Unfortunately, it's not really a safe bet to assume your libraries are
leak free, and if you've pinpointed it down to a single line, and there
doesn't seem a way to squash the leak, I'd bet it's the library's fault.
Edward
I can't reproduce the space leak here. I tried Aleksander's original code, my iteratee version, the Ngrams version posted by Johan Tibell, and a lazy bytestring version.

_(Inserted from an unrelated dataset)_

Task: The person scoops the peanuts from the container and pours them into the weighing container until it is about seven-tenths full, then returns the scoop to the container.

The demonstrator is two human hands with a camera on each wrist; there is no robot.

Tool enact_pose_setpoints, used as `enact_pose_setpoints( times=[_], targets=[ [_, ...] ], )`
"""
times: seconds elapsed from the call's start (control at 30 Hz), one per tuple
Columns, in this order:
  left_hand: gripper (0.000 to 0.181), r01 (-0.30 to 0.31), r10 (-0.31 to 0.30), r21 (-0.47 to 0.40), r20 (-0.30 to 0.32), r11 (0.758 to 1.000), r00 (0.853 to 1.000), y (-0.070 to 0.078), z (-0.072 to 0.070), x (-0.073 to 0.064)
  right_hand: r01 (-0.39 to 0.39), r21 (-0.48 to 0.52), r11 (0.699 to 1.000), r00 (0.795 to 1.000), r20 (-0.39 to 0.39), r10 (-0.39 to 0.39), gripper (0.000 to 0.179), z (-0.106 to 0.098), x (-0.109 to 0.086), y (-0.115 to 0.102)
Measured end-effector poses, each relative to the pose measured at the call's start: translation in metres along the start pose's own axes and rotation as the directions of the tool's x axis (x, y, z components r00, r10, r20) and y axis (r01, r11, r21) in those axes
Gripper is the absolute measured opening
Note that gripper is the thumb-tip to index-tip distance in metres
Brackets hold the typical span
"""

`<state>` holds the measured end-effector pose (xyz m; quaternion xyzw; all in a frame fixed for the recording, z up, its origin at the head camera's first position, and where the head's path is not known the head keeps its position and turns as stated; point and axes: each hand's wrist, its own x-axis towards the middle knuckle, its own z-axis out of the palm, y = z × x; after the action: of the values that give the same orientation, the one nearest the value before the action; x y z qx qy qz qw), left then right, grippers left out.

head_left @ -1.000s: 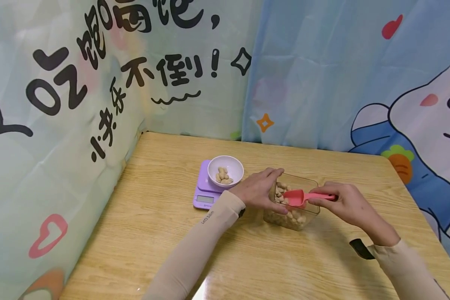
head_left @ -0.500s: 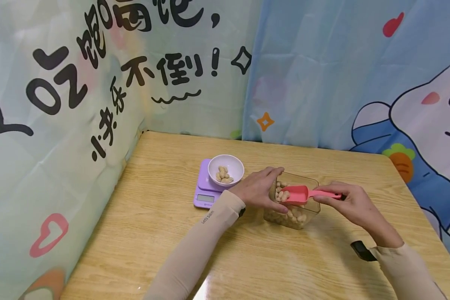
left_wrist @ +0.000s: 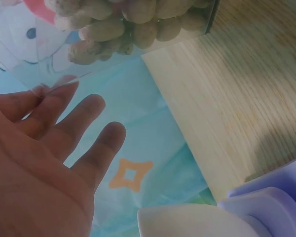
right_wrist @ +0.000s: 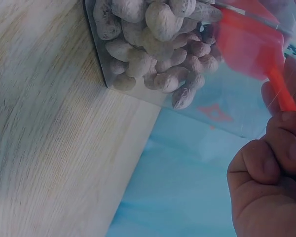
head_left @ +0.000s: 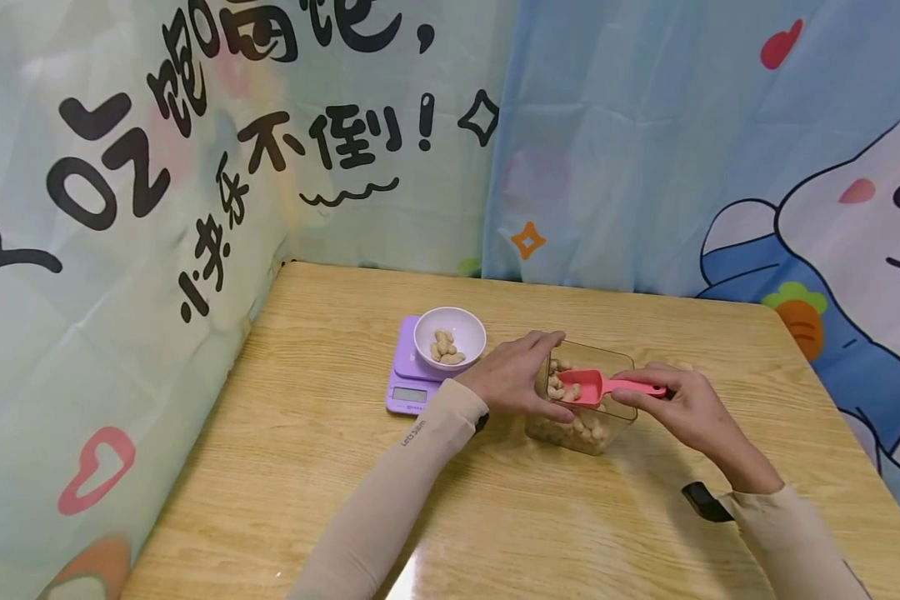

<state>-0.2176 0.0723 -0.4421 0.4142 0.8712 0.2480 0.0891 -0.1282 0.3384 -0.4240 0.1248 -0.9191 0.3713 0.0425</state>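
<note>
In the head view, a clear, squarish container (head_left: 617, 360) of unshelled peanuts (head_left: 587, 432) is on the table. My left hand (head_left: 513, 375) holds its left side near the rim, thumb along the front and a finger at the back corner. The other left fingers (left_wrist: 96, 150) stretch away from the wall in the left wrist view. My right hand (head_left: 693, 412) pinches the handle of a pink scoop (head_left: 588, 387). The scoop's blade is inside the container, with peanuts at its front. Through the clear wall, the right wrist view shows the blade above the heaped peanuts (right_wrist: 153, 54).
Left of the container, a purple kitchen scale (head_left: 408, 373) carries a white bowl (head_left: 471, 335) with several peanuts in it. The wooden table (head_left: 330, 333) meets printed cloth hangings (head_left: 390, 229) at the back and left. My left forearm crosses in front of the scale.
The scoop lifted slightly and slid right, then moved back left toward the peanuts at the container's left side. My left hand, the bowl and the scale stay in place.
</note>
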Motion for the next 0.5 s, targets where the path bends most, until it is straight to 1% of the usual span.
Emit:
enact_pose_setpoints(
  times=[0.13,0.27,0.43,0.5],
  targets=[
    [0.121,-0.002,0.002,0.003,0.000,1.000,1.000,0.000,0.000,0.001,-0.012,0.016,1.000,1.000,-0.011,0.012,0.021,-0.004,-0.002,0.005],
    [0.121,-0.003,0.003,0.006,-0.003,1.000,1.000,0.000,0.000,0.001,-0.039,0.064,0.997,0.999,-0.031,0.041,0.024,-0.007,-0.005,0.010],
    [0.120,-0.004,0.004,-0.004,-0.003,1.000,1.000,0.000,0.000,0.000,-0.075,0.141,0.987,0.994,-0.069,0.086,0.026,-0.004,-0.008,0.016],
    [0.120,-0.004,0.004,-0.006,-0.003,1.000,1.000,0.000,0.000,0.000,-0.072,0.169,0.983,0.993,-0.083,0.087,0.026,-0.002,-0.009,0.019]
  ],
)
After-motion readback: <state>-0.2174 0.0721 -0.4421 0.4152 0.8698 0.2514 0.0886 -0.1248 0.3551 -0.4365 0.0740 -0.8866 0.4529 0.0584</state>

my iteratee version (only f' has changed from Aleksander's code):
f' :: Monad m => I.Iteratee S.ByteString m Wordcounts
f' = I.joinI $ (enumLinesBS I.><> I.filter (not . S.null)) $ I.foldl' (\t s -> T.insertWith (+) s 1 t) T.empty
my lazy bytestring version
> import Data.Iteratee.Char
> import Data.List (foldl')import Data.Char (toLower)
>
> import Data.Ord (comparing)
> import Data.List (sortBy)
> import System.Environment (getArgs)
> import qualified Data.ByteString.Lazy.Char8 as L
> import qualified Data.HashMap.Strict as T
>
> f'2 = foldl' (\t s -> T.insertWith (+) s 1 t) T.empty . filter (not . L.null) . L.lines
>
> main2 :: IO ()
> main2 = getArgs >>= L.readFile .head >>= print . T.keys . f'2
None of these leak space for me (all compiled with ghc-7.0.3 -O2). Performance was pretty comparable for every version, although Aleksander's original did seem to have a very small edge.